The fragmentation behavior of phospho-peptides has been studied extensively for over a decade. It is well known that ß-elimination of the elements of phosphoric acid (98 Da) from Ser- and Thr-modified peptides occurs as a favored dissociation process (2228). The CID fragmentation pattern of sulfated peptides is characteristically different, with elimination of the sulfono-moiety (80 Da) preceding any peptide backbone fragmentation, making modification site determination impossible from CID data. In the future, this obstacle may be overcome with the use of electron capture dissociation, wherein nonergodic fragmentation cleaves the peptide backbone while leaving labile amino acid modifications intact (3841).

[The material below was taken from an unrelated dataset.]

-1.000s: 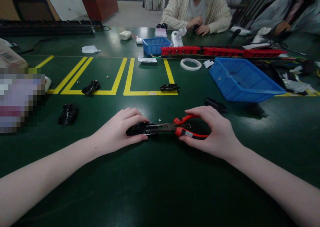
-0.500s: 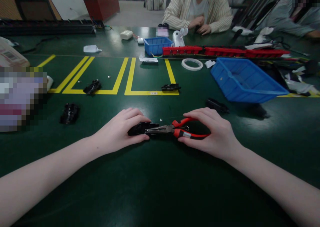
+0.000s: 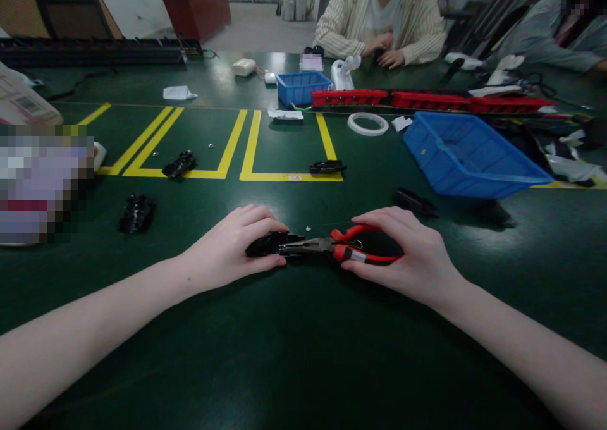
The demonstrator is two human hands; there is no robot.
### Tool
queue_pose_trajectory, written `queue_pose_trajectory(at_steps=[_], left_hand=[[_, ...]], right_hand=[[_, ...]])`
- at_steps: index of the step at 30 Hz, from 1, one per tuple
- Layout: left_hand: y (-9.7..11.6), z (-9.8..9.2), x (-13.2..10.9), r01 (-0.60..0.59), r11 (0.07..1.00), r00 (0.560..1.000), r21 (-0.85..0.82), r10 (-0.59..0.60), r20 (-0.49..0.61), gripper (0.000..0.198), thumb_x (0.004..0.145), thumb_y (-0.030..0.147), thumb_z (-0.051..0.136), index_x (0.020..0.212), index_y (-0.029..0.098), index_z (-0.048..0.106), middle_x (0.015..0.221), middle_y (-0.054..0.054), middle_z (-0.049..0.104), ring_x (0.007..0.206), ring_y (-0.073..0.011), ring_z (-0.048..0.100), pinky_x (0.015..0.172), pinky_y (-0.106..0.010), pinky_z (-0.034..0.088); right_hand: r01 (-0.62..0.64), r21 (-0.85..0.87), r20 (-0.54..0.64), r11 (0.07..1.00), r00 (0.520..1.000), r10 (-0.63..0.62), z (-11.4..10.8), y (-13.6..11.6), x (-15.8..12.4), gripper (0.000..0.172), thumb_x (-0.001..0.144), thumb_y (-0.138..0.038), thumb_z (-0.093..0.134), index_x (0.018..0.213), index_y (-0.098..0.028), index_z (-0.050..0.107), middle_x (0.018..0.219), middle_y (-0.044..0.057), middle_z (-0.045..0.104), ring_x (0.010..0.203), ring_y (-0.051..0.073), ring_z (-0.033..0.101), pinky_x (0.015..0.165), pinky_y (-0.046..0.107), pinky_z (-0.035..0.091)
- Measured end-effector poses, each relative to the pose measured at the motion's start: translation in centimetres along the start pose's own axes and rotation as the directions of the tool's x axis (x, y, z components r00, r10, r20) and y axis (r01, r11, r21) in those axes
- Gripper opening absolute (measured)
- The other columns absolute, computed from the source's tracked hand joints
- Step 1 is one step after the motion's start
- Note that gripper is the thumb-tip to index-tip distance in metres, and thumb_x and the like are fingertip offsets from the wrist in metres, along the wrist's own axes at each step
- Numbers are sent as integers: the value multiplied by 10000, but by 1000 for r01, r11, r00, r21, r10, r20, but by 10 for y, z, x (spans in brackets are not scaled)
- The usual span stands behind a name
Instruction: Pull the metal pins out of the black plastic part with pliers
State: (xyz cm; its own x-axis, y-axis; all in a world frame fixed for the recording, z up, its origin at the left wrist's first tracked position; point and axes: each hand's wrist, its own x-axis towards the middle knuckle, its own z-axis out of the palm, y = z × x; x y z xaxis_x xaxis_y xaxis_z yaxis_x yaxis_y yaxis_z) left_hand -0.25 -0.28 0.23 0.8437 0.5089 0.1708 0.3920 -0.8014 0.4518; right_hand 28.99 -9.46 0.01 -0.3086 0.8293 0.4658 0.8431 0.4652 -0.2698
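My left hand (image 3: 241,243) is closed around a small black plastic part (image 3: 266,245) on the green tabletop, thumb in front and fingers behind. My right hand (image 3: 408,250) grips red-handled needle-nose pliers (image 3: 348,253), thumb on the near handle and fingers on the far one. The handles are spread somewhat, and the long grey jaws point left, their tips against the black part. What the tips pinch, if anything, is too small to make out. A tiny pale scrap (image 3: 308,228) lies just behind the pliers.
More black parts lie at the left (image 3: 136,214), on the yellow tape (image 3: 179,164) and behind the right hand (image 3: 415,202). A large blue bin (image 3: 469,158) stands tilted at right. Further back are a tape roll (image 3: 368,124), a long red strip (image 3: 427,100) and a person's hands (image 3: 389,57).
The whole view has shifted slightly, so everything appears a little further right. Both hands keep the same hold, and the pliers stay against the black part.
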Motion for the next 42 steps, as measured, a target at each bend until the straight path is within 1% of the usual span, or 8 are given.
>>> queue_pose_trajectory(at_steps=[9,14,19,22,28,33,37,42], left_hand=[[0,0,1,-2,1000,1000,-4,2,3,308,921,320,659,1199,198,605,1133,-47,624,1041,-217,577,888,-379,492],[0,-1,0,16,1000,1000,-8,-16,14,320,921,321,661,1212,201,602,1146,-50,626,1055,-221,574,894,-385,490],[2,-1,1,17,1000,1000,-12,-17,21,324,922,325,662,1213,196,603,1147,-51,631,1048,-223,576,891,-387,489],[3,-1,2,20,1000,999,-8,-20,27,325,921,331,661,1210,194,602,1144,-56,632,1041,-226,577,886,-393,494],[4,-2,3,14,1000,999,-11,-14,31,332,928,330,653,1220,186,594,1162,-70,631,1065,-235,568,922,-422,490],[4,-1,2,25,999,999,-31,-24,30,327,931,303,652,1233,190,592,1167,-67,627,1067,-232,565,923,-421,492],[4,1,2,14,999,1000,-46,-13,25,343,928,304,656,1245,194,589,1168,-66,621,1067,-234,566,934,-425,486],[4,6,3,17,999,1000,-42,-18,-17,338,912,296,674,1229,208,596,1160,-61,631,1058,-237,575,938,-426,477]], right_hand=[[-7,11,18,1000,1000,7,-2,-2,1,434,820,-493,721,1095,-172,618,1014,99,704,923,259,664,786,413,536],[28,-19,28,999,999,-27,-3,-2,1,420,836,-493,697,1070,-156,611,976,106,698,879,246,665,744,383,542],[63,-59,66,996,996,-59,-4,-1,2,430,825,-510,678,1041,-149,594,896,100,703,751,221,669,639,346,527],[60,-74,97,995,994,-53,-5,0,2,425,823,-534,659,1028,-167,599,852,85,701,683,205,657,597,331,502],[78,-105,153,991,986,-61,-7,3,2,487,884,-564,566,1135,-154,647,916,112,707,709,201,652,633,335,485],[83,-127,172,988,983,-61,-5,2,2,491,881,-589,551,1049,-141,658,888,113,688,699,198,618,630,332,460],[9,-118,236,993,971,19,-3,0,4,465,882,-553,537,1059,-138,649,912,119,684,720,202,606,658,344,450],[7,-138,240,990,970,26,-6,2,4,403,860,-513,566,1044,-165,648,909,100,687,708,196,611,653,342,445]])
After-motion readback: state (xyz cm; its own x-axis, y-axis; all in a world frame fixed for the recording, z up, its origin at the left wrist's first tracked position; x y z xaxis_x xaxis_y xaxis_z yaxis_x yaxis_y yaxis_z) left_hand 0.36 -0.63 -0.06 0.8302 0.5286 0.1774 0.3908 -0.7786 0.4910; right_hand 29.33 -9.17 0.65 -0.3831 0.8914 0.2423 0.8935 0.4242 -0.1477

Of course, using electron capture dissociation (ECD) fragmentation, sulfonation will be indistinguishable from phosphorylation. However, we show that one can also distinguish between the two modifications on the basis of accurate mass measurement. Therefore, discrimination of sulfonation using FT-MS holds the most promise for characterizing this modification and its sites of occupancy using the ECD technique. Also, we have an indication that base-catalyzed ß-elimination can be used to determine sulfonation sites. Several approaches employing Michael additions after elimination have been published for enriching or assisting in the identification of modification sites. DTT has been added to provide a tag for enrichment of GlcNAc-modified peptides (34). This approach is also applicable to serine and threonine phosphorylation and sulfonation. Addition of 2-aminoethanethiol also introduces a thiol group that can be used for enrichment, as well as a modification-specific enzymatic cleavage site (31, 42). However, it has to be noted that one cannot distinguish between phosphorylation, sulfation, or O-glycosylation once ß-elimination is performed. In addition, it has been reported that a small percentage of unmodified Ser residues also display water loss under commonly used ß-elimination conditions (43). Thus, this approach would be most appropriate for assigning the exact site(s) of modification once the presence of sulfation has been established.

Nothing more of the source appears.